• [Task brief]
Drop the images; return everything else in the listing below exactly.

--

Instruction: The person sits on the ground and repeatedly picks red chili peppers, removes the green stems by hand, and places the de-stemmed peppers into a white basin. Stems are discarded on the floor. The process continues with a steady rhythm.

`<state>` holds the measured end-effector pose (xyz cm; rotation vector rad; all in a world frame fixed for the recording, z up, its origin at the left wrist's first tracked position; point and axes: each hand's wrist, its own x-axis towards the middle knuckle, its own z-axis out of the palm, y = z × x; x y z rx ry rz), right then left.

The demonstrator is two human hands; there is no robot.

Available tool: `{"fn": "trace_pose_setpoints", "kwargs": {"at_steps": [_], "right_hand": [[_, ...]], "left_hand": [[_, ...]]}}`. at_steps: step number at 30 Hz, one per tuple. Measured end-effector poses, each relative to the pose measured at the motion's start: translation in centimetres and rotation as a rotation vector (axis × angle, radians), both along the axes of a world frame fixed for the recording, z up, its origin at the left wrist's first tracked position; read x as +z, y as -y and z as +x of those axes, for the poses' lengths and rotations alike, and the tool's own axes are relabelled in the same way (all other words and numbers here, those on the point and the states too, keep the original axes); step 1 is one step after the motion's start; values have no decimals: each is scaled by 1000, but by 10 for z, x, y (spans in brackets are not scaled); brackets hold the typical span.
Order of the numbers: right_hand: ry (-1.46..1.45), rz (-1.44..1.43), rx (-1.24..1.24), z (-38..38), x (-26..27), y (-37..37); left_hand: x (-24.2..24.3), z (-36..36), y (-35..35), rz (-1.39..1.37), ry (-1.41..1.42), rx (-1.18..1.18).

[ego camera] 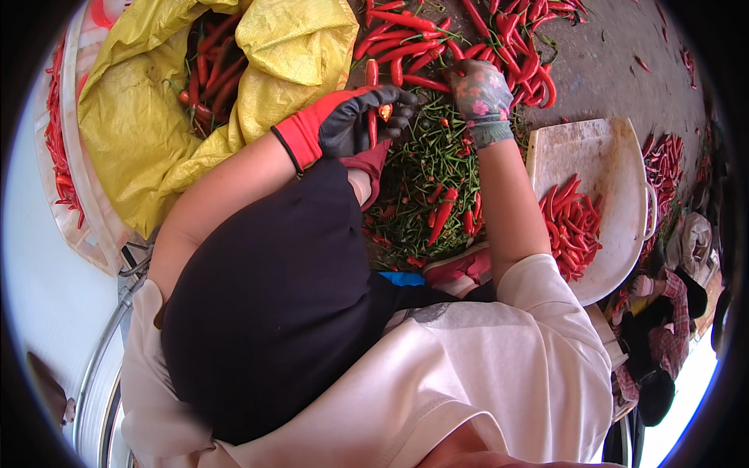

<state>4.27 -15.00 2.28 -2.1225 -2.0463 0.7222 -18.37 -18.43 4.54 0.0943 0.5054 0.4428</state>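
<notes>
My left hand [357, 120], in a red and black coated work glove, grips a red chili pepper [371, 73] that stands upright across the fingers. A small orange-red piece [384, 112], which looks like a chili's cut end, shows between those same fingers. In a grey floral glove, my right hand [481, 96] reaches to the edge of a heap of red chilies [404, 44] on the ground. Its fingertips are curled and partly hidden, so a grip on a pepper is unclear. Below both hands lies a pile of green chili stems [436, 158] with some red pieces in it.
A yellow woven sack [134, 111] holding chilies [219, 76] stands at left, beside a white crate [88, 175]. At right, a white plastic scoop-shaped container [608, 234] holds stemless chilies [569, 228]. Another person [667, 339] in a checked sleeve sits far right, near more chilies [664, 169].
</notes>
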Motion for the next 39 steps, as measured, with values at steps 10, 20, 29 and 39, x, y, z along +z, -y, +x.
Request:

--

• [Response area]
Instruction: The person sits on the ground and repeatedly picks red chili peppers, removes the green stems by hand, and places the de-stemmed peppers into a white basin. Stems are discarded on the floor. The process continues with a steady rhythm.

`<state>` holds the measured end-effector pose (xyz cm; rotation vector rad; all in a world frame fixed for the recording, z up, its origin at the left wrist's first tracked position; point and axes: each hand's wrist, its own x-axis towards the middle knuckle, its own z-axis out of the palm, y = z × x; x y z rx ry rz), right then left.

The demonstrator is two human hands; there is no robot.

Available tool: `{"fn": "trace_pose_setpoints", "kwargs": {"at_steps": [_], "right_hand": [[_, ...]], "left_hand": [[_, ...]]}}`. at_steps: step number at 30 Hz, one per tuple. Measured end-effector poses, each relative to the pose measured at the motion's start: translation in centimetres and rotation as a rotation vector (axis × angle, radians), both along the axes of a world frame fixed for the recording, z up, its origin at the left wrist's first tracked position; read x as +z, y as -y and z as +x of those axes, for the poses' lengths and rotations alike, and the tool's own axes are relabelled in the same way (all other words and numbers here, those on the point and the states too, keep the original axes); step 1 is one step after the motion's start; values have no decimals: each is scaled by 1000, but by 10 for z, x, y (spans in brackets are not scaled); brackets hold the typical span.
Order of the numbers: right_hand: ry (-1.46..1.45), rz (-1.44..1.43), rx (-1.24..1.24), z (-38..38), x (-26..27), y (-37..37); left_hand: x (-24.2..24.3), z (-36..36), y (-35..35), rz (-1.39..1.37), ry (-1.41..1.42), rx (-1.18..1.18).

[ego camera] 

<state>4.27 -15.00 2.28 -2.1225 -2.0463 0.7222 -18.37 -18.43 4.54 0.0943 0.5054 0.4428</state>
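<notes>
My left hand [357, 120], in a red and black coated work glove, grips a red chili pepper [371, 73] that stands upright across the fingers. A small orange-red piece [384, 112], which looks like a chili's cut end, shows between those same fingers. In a grey floral glove, my right hand [481, 96] reaches to the edge of a heap of red chilies [404, 44] on the ground. Its fingertips are curled and partly hidden, so a grip on a pepper is unclear. Below both hands lies a pile of green chili stems [436, 158] with some red pieces in it.
A yellow woven sack [134, 111] holding chilies [219, 76] stands at left, beside a white crate [88, 175]. At right, a white plastic scoop-shaped container [608, 234] holds stemless chilies [569, 228]. Another person [667, 339] in a checked sleeve sits far right, near more chilies [664, 169].
</notes>
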Motion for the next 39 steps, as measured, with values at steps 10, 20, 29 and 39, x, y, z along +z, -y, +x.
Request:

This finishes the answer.